What is needed: Given the entries that follow, write out exactly the lines starting at the one containing "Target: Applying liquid" and ending at the one containing "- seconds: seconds", both ends included, and only those.

Records excerpted from a collection:
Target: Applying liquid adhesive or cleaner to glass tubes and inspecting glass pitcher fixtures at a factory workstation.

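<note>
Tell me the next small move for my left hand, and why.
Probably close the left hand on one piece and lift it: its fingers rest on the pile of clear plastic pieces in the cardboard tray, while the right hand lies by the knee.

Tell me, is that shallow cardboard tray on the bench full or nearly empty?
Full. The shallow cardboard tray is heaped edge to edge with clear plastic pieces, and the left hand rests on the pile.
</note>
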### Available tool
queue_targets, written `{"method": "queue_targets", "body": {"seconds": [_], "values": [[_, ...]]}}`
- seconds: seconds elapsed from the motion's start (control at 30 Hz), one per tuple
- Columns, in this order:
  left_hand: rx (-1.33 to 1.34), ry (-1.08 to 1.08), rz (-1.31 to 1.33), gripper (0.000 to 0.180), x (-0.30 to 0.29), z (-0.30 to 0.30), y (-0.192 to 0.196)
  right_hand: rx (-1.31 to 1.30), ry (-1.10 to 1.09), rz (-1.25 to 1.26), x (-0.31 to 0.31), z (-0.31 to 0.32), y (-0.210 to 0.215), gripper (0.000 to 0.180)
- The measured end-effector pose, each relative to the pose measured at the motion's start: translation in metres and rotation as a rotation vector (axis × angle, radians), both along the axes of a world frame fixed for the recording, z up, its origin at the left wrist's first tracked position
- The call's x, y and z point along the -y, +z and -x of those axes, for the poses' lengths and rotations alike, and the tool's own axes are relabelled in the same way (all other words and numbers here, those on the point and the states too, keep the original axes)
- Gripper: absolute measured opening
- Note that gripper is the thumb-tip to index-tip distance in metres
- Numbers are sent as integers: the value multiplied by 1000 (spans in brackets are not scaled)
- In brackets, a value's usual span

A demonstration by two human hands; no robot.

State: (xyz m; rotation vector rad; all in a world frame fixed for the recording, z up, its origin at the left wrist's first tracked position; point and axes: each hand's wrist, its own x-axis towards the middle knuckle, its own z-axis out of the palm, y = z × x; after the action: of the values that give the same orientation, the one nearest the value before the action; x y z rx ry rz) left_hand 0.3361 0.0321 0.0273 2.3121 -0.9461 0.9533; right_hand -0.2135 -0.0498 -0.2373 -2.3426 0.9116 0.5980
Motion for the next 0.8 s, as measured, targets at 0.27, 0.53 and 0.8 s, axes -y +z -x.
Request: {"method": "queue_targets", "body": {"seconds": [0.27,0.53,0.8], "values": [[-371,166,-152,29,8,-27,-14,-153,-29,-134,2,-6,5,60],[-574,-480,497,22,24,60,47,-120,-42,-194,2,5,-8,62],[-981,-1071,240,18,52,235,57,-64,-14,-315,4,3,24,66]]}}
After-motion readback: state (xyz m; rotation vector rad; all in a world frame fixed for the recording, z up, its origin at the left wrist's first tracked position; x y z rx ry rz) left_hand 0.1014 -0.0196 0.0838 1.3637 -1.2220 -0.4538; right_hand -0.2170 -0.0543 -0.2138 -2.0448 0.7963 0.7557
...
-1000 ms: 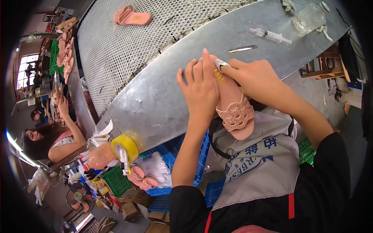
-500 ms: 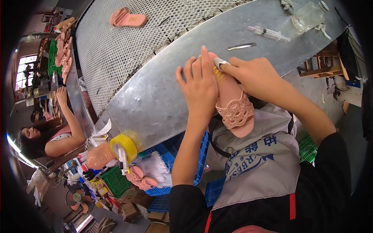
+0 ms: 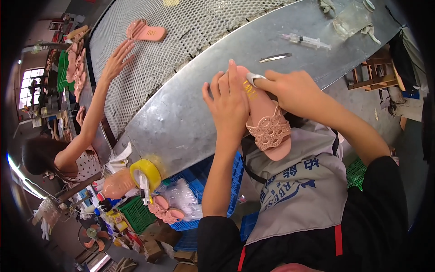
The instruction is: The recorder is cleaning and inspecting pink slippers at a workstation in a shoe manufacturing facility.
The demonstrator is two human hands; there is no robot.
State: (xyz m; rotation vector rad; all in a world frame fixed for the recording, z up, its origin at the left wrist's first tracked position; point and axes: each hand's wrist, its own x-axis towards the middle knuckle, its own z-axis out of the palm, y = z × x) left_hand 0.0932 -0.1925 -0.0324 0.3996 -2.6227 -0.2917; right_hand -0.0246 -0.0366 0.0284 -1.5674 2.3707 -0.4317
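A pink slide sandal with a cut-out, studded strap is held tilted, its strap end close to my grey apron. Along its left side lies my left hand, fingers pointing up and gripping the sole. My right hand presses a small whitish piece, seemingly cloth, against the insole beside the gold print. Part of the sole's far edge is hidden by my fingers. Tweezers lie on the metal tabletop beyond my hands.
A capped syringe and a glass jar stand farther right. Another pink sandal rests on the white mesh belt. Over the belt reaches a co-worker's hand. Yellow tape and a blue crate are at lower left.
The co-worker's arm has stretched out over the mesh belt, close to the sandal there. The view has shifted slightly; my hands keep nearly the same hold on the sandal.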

Your response:
Target: Applying liquid adhesive or cleaner to glass tubes and inspecting glass pitcher fixtures at a factory workstation.

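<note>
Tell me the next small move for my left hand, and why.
Probably close the left hand on one piece and lift it: its fingers rest on the pile of clear plastic pieces in the cardboard tray, while the right hand lies by the knee.

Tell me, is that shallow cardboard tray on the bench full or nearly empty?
Full. The shallow cardboard tray is heaped edge to edge with clear plastic pieces, and the left hand rests on the pile.
</note>
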### Available tool
queue_targets, written `{"method": "queue_targets", "body": {"seconds": [_], "values": [[_, ...]]}}`
- seconds: seconds elapsed from the motion's start (control at 30 Hz), one per tuple

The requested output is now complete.